“Creativity is as important as literacy and we should treat it with the same status.”
Ken Robinson, author of the insightful, Finding Your Element: How to Discover Your Talents and Passions and Transform Your Life, makes an entertaining and profoundly moving case for creating an education system that nurtures–rather than stigmatizes–creativity.
The whole system of education is radically changing beneath our feet. The whole world is engulfed in a revolution. Academic ability has really come to dominate our view of intelligence because the universities design the system in their image. If you think about it, the whole system of education around the world is a protracted process of university entrance.
And the consequence is that many highly talented, brilliant, creative people think they’re not because what they were good at in school wasn’t valued or was actually stigmatized–and we can’t afford to go on that way. If you’re not prepared to be wrong you’re never going to do anything creative. Yet we’re now stigmatizing mistakes both in the workplace and at our schools.”

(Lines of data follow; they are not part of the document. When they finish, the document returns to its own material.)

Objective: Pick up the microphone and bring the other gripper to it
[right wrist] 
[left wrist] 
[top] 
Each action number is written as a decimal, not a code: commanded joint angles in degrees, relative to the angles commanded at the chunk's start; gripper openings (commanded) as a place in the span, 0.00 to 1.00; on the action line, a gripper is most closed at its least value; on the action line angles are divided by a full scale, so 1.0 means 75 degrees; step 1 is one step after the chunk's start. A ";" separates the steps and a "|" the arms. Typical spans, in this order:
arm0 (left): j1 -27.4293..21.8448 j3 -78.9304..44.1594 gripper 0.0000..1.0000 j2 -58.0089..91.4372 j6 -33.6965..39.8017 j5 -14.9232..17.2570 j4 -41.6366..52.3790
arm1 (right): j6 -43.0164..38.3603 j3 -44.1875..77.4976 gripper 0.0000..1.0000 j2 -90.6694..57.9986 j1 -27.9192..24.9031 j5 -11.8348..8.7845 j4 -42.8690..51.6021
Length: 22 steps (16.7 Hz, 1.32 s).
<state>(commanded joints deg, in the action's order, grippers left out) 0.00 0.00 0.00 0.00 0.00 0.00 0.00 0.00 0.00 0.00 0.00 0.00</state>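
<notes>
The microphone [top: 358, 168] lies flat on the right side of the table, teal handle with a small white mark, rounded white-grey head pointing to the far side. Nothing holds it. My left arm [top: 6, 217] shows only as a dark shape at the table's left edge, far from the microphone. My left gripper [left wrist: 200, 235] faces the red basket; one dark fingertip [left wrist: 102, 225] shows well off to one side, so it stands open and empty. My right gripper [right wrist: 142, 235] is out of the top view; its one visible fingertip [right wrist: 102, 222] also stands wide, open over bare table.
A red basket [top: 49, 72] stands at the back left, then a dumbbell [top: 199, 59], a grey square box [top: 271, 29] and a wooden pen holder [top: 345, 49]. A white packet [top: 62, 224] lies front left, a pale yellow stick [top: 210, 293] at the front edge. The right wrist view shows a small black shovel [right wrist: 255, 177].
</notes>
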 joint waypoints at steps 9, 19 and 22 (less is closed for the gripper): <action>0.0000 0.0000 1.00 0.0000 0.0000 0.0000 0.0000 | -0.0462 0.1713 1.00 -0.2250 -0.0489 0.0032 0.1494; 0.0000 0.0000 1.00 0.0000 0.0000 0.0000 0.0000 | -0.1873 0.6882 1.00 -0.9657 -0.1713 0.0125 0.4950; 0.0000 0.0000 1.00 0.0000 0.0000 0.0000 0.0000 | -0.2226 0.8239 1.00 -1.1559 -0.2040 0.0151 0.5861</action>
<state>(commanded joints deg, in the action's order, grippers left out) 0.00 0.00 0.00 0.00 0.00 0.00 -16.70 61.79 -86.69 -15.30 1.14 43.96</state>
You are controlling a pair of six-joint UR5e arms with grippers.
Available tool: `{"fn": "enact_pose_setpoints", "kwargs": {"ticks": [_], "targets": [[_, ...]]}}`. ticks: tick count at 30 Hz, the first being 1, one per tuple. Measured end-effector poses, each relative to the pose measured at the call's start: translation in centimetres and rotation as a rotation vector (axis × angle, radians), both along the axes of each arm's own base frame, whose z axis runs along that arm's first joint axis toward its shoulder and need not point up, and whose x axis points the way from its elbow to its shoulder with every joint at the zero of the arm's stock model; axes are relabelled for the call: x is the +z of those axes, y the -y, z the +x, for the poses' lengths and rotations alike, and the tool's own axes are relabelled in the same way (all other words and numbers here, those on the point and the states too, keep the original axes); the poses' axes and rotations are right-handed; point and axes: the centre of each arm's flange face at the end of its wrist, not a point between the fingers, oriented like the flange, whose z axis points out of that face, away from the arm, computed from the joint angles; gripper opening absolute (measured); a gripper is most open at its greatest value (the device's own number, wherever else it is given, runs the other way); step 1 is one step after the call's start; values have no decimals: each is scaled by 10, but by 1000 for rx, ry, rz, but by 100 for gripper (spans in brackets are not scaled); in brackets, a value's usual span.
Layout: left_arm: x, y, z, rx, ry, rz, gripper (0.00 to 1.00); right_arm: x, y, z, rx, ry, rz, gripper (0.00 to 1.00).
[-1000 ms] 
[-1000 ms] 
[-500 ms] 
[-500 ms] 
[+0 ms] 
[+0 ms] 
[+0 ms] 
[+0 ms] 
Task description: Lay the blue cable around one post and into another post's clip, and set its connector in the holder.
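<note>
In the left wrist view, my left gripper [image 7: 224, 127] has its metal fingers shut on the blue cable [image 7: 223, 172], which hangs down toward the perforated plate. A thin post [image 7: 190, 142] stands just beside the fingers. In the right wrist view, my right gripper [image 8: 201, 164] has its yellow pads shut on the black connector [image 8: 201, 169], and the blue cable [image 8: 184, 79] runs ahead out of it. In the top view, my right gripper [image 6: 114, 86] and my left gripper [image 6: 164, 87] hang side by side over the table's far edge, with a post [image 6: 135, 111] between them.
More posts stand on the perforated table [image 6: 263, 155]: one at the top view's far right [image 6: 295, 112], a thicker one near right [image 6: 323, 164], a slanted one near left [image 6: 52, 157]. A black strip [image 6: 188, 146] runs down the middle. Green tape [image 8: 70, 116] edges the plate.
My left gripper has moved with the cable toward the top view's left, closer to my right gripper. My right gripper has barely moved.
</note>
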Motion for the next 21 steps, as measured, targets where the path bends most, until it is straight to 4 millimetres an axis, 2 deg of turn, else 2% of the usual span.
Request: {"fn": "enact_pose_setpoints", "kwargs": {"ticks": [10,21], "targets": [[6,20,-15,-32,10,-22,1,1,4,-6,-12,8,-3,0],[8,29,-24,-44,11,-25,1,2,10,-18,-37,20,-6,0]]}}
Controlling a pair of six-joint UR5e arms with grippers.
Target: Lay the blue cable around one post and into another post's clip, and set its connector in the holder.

Robinson is right. It’s not only the method of education, it’s also the inflation of degrees that’s making them increasingly meaningless. Take me, when I began looking into MFA programs in creative writing fifteen years ago there were already stirrings that these “terminal” degrees had never caught on the way they were expected to in any of the fine arts fields. Some optimism still seemed to exist that eventually institutions would catch on. Nevertheless I strategized to get a PhD in the field at one of only six programs that even offered them at the time. It took only a year longer than the MFA at Georgia State anyway. I was perpetually aware that the scholarly approach to what I was learning was not pragmatic or “real world” enough to do me much good outside of academia. I cared, but not that much. I was, after all, going to be a poet and a professor. Now there are over 300 MFA programs in creative writing and the PhDs programs are multiplying exponentially. There are hundreds and even thousands of applicants for what are the generally most-desired tenured positions. The case has been well-documented for years, and this is only a small anecdote of one “creative” field still essentially run by the conservative ivory tower.
It’s not only our institutions, it’s also technology and population growth dramatically changing the terms of how we should think about intelligence. Creativity is about more than mere originality anyway. In general, Robinson says, we know three things about intelligence. It’s diverse, dynamic, and distinct. We think in the ways we experience the world. Intelligence is wonderfully interactive. The brain isn’t divided up into compartments. In fact, creativity, which he defines “as the process of having original ideas that have value” more often than not comes about from the interdisciplinary ways of seeing things.
We teach our minds like we’ve mined the earth, for a particular commodity, and for the future it won’t serve us. We have to rethink the fundamental principles on which we’re educating our children.”
Take the case of Jillian Lynn, a famous choreographer, who has produced Cats and Phantom of the Opera. As an eight-year-old in the 1930s she said at school she was really hopeless. Today they probably would have surmised that she had ADHD, but in those days “people weren’t aware they could have that.” She went to see a specialist. Fortunately for her, the specialist was special. He recognized there was nothing wrong with Jillian. He saw her dancing in his office to the radio when he she thought she wasn’t being observed. “She’s a dancer,” he told her mother, and suggested she go to dance school. And that’s when Jillian discovered “all these people just like her.”
She went on to become a soloist in a wide variety of musical genres, and then on to a wonderful career at the Royal Ballet. She graduated, founded her own company, met Andrew Lloyd Webber, is now responsible for creating some of the most successful musical productions in history. She’s given pleasure to millions, and she’s a multi-millionaire.
Somebody else might have put her on medication and told her to calm down.”
What more can we be doing for our children? Reading Ken Robinson’s provocative and insightful ideas and listening to his thoughts can be a starting point for putting ideas into action.